Potrebbe sembrare che io, nel tunnel, mi sia imbattuta in Rhett Butler e in quella malvagia bugia della mamma solo perché Marek è appena tornato a casa dopo tante settimane. Ma non credo, no, non per questo Rhett è lì con la sua valigia, non è per questo motivo che sta scendendo le scale davanti a me, che mi sta scrutando con il suo sguardo scaltro… Deve esserci un’altra spiegazione, perché la mia storia, o meglio la storia della mamma con Via col vento non finisce certo qui. Più o meno tredici anni dopo, poco prima della maturità, dovevo preparare assieme a una mia compagna di classe una ricerca di storia sulla Guerra di Secessione americana. Difficilmente avremmo potuto fare a meno di citare quel libro e quel film che, fra parentesi, non avevo più visto da quando avevo all’incirca cinque anni e che non rivedrò mai più. Ed era stata la mia compagna di classe a dire che comunque l’ultima frase di Rhett Butler era rimasta nella storia più di qualunque altra cosa. Naturalmente non avevo idea di che cosa stesse parlando.
«Ma sì, lei lo implora e lo prega di non lasciarla, poi gli dice: Ma che farò senza di te? Come farò a vivere?... Qualcosa del genere… E lui la guarda e le risponde: “Cara, francamente me ne infischio”».
«Aspetta un momento», dico io, «come di non lasciarla… ma se è solo andato a lavoro…». La mia compagna di classe mi aveva guardata come se fossi un’idiota. «In che senso a lavoro?».
La mano destra di Marek mi afferra un seno, l’altra mano mi atterra su un fianco.
In che senso a lavoro, in che senso a lavoro, avevo sollevato le spalle e stavo già per tirare fuori la storia del viaggio d’affari, per quello aveva la valigia, ma poi per fortuna ho capito tutto prima di dirlo ad alta voce. Che idiota! Ero scoppiata a piangere. La mia compagna di classe non capiva nulla, non gliene faccio una colpa. All’epoca la mamma era già morta, pertanto non potevo rinfacciarle la sua bugia, ma era tutta colpa sua. Forse potevo farmene una ragione e, da persona adulta, accettare che la mamma quella volta avesse provato compassione, non voleva che quella faccenda mi facesse star male. Solo che io non riuscivo a vederla così.
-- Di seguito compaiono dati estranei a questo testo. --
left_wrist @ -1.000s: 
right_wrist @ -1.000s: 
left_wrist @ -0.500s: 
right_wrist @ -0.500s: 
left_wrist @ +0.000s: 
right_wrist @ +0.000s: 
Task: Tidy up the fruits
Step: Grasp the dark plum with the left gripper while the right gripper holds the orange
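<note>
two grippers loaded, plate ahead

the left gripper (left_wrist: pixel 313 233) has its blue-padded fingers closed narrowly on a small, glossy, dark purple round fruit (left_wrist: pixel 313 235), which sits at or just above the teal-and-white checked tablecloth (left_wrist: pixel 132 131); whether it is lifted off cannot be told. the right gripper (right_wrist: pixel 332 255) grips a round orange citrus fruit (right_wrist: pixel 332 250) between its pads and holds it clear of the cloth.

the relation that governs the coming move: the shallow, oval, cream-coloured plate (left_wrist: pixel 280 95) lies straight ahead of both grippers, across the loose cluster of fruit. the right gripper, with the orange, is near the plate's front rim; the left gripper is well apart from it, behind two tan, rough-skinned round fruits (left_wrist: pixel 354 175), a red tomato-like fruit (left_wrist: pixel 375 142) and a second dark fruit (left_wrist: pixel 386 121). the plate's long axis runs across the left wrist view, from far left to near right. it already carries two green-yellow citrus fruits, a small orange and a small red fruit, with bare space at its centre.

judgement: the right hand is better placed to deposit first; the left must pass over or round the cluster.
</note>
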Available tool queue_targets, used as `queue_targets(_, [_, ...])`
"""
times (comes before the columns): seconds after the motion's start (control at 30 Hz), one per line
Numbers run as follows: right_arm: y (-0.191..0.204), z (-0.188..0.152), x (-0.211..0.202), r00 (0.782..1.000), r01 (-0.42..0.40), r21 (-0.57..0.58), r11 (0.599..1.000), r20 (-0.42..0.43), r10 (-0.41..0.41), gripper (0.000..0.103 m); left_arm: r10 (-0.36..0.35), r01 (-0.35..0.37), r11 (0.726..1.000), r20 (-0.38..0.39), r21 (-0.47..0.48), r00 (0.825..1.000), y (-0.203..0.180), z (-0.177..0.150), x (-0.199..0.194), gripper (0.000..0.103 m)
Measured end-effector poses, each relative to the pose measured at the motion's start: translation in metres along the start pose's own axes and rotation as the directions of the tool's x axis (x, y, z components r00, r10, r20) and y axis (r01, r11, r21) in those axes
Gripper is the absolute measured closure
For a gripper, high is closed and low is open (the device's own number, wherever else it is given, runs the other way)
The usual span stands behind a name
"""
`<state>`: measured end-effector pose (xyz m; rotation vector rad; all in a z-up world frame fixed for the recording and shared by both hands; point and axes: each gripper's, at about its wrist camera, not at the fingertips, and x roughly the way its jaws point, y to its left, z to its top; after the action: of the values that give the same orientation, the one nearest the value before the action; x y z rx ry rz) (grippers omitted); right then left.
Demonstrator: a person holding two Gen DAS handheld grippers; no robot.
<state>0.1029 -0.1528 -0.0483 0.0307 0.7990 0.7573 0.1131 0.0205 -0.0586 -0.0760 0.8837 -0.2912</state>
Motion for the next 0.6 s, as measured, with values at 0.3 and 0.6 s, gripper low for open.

Ma forse non aveva pensato a me, ma alla sua tranquillità, perché sapeva che, se avesse confermato le mie preoccupazioni, avrei passato tutto il giorno a piagnucolare, cosa che mi succedeva spesso con i film. Forse non mi aveva detto in faccia la verità perché voleva finire di preparare il sugo in santa pace senza dovermi asciugare il moccio. Ma non si era assolutamente resa conto di che cosa aveva causato! Avrei potuto vivere fino alla fine dei miei giorni prigioniera di questo errore fatale! E sarebbe stata solo colpa sua! Perché, già all’epoca, il mio intuito mi aveva suggerito quale fosse la verità. Solo che io, invece di crederci, mi ero lasciata abbindolare. Ingannare. E poi, dopo così tanti anni, all’improvviso la verità era venuta a galla! Ma cosa potevo fare adesso? Che me ne facevo ora di una verità del genere?
Nulla! Numeri uno e numeri zero.
Non avessi mai fatto quella ricerca a scuola!
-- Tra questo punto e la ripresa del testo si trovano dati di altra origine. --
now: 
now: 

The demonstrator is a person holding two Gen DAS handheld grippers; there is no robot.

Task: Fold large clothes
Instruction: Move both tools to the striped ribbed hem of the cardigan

Il sudore di Marek mi gocciola sui fianchi. Lavoriamo come una macchina regolata alla perfezione. Volto la testa oltre la spalla, voglio guardarlo in faccia. Intercetta il mio sguardo e mi afferra con più forza, con entrambe le mani sopra il sedere. Mi giro di nuovo. I movimenti di Marek si fanno più rapidi. E poi si fermano.
Un sospiro di sollievo da qualche parte sopra di me.
Molla la presa e io mi appoggio sulla pancia. Marek si appoggia su di me.
Respira affannato. Respiro anch’io.
Torno a guardare Rhett Butler, è sulla porta, con la valigia in mano. Mi sorride. Lo saluto con la mano. Sta partendo per un viaggio d’affari.